What the task requires:
Read through the data, and wherever a line holds the word "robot", write that line out.

Data for this task:
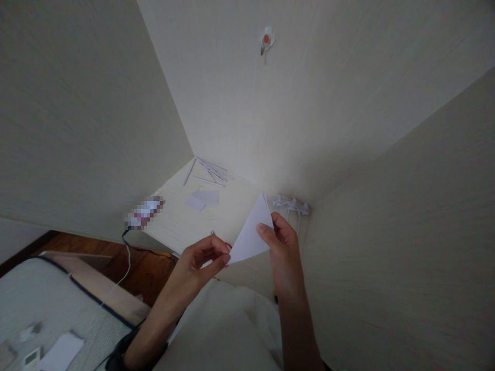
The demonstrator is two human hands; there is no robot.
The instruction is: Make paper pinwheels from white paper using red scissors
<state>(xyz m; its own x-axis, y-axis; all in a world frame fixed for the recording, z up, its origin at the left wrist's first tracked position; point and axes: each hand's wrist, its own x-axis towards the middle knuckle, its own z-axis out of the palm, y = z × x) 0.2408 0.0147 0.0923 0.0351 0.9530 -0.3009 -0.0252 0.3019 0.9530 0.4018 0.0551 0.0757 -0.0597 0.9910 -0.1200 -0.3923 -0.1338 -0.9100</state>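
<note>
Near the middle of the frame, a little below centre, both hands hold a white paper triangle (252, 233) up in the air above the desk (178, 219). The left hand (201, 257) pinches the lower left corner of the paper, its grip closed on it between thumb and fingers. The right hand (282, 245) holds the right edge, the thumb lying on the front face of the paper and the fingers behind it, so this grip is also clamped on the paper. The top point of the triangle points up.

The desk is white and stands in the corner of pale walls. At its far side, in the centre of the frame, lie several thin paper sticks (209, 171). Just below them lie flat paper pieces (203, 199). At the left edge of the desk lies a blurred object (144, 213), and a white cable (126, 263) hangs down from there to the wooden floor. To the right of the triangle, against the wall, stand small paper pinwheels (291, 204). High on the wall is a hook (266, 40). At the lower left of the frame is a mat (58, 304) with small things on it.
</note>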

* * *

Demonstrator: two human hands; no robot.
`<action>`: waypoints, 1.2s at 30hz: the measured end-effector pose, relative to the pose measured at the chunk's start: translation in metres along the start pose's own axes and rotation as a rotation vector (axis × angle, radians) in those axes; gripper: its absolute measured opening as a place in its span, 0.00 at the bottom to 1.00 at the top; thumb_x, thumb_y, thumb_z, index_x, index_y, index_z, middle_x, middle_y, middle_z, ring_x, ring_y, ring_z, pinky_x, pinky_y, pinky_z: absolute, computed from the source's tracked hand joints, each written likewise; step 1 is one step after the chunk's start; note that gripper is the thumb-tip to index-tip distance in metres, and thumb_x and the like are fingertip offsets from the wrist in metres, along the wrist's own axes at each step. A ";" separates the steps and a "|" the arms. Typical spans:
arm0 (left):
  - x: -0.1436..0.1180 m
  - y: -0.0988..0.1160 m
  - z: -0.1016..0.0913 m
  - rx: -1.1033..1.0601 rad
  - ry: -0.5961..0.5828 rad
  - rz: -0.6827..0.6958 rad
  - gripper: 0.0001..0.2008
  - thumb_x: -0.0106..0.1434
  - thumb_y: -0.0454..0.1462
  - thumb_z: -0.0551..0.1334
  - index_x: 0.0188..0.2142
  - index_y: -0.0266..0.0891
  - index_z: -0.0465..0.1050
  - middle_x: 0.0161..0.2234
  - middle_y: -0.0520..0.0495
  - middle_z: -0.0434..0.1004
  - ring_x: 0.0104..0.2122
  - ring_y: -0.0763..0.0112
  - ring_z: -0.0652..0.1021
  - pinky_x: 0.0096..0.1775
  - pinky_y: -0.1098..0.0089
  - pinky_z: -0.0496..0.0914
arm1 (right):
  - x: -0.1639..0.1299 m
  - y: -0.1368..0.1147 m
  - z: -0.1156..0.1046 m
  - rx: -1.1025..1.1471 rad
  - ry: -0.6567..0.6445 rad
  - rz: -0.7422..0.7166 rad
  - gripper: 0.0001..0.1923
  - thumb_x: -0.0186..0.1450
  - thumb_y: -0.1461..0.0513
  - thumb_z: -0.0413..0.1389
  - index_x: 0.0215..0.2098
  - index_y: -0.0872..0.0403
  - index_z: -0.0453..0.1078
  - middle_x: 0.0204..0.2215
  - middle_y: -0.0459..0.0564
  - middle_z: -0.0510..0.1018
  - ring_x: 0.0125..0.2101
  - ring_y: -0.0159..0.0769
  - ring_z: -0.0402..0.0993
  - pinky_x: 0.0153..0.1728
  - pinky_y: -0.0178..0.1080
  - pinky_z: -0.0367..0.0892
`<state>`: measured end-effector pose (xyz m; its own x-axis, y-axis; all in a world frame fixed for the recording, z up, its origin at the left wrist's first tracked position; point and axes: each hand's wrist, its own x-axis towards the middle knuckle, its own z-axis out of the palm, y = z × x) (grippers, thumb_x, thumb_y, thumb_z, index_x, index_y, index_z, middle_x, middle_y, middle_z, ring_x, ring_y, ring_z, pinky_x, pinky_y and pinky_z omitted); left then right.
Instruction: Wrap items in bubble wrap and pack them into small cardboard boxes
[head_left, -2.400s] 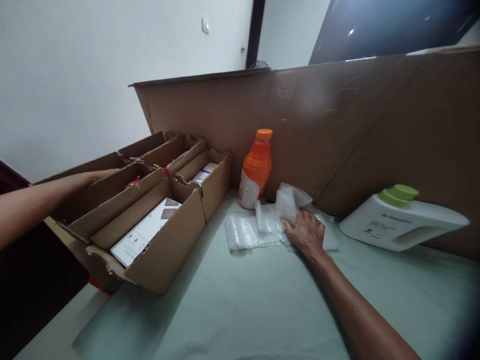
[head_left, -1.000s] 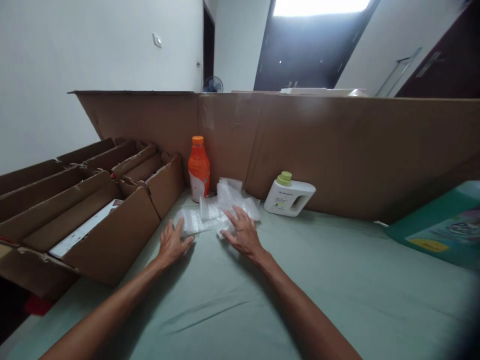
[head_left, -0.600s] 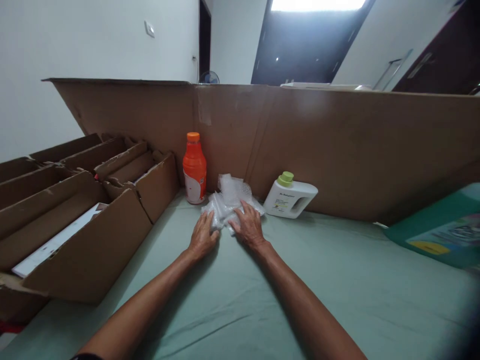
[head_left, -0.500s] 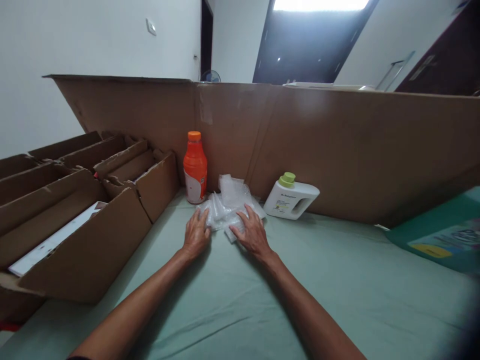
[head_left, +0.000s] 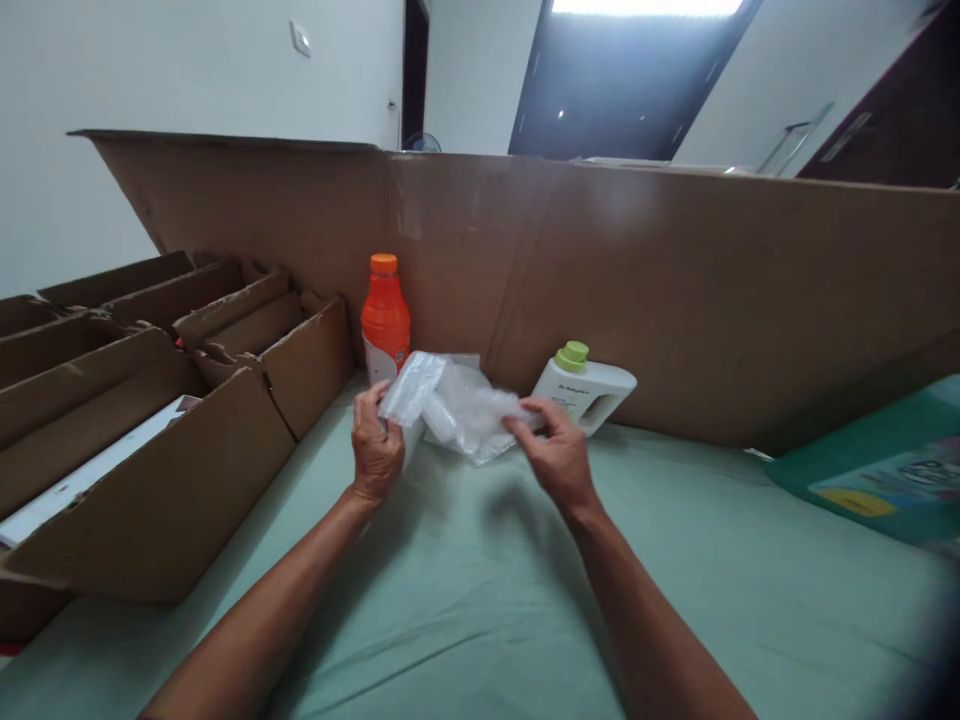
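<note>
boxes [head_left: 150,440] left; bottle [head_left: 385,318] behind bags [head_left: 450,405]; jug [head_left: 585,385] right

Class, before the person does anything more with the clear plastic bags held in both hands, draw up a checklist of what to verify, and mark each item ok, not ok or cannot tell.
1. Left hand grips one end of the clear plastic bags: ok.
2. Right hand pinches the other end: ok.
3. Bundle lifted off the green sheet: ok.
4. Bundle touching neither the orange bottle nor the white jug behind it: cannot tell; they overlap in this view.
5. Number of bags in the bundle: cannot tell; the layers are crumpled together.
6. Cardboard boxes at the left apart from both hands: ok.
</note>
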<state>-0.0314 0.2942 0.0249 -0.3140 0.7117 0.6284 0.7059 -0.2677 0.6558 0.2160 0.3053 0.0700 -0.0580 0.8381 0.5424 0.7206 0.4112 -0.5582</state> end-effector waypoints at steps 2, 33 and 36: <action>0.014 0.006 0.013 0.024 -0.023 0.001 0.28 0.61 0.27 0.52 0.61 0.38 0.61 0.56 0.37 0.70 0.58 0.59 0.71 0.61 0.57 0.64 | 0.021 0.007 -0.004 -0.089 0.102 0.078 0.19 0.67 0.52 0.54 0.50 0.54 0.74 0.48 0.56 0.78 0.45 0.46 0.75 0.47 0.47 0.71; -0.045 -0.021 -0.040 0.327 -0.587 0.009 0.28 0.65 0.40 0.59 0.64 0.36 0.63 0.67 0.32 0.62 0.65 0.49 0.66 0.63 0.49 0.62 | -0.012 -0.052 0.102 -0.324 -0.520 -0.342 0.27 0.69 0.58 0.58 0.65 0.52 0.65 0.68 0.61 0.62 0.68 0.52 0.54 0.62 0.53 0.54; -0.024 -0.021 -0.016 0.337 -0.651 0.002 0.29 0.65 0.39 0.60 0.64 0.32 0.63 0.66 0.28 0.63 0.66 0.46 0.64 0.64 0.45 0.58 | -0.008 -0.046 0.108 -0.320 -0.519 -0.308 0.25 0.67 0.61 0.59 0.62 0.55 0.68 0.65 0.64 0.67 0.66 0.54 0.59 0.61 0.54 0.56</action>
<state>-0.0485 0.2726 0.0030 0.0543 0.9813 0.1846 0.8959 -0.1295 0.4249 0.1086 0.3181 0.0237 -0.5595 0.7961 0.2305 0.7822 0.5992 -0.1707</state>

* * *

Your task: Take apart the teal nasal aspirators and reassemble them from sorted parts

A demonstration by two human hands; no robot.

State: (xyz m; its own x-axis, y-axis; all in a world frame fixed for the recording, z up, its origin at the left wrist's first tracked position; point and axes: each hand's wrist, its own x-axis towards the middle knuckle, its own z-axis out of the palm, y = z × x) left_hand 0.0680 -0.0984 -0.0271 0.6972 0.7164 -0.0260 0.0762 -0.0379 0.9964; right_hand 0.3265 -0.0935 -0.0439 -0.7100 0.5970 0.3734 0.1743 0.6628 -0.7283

Result of the exercise:
The demonstrator is two human hands; there is no robot.
Demonstrator: two human hands; no robot.
A demonstration by two human hands; no robot.

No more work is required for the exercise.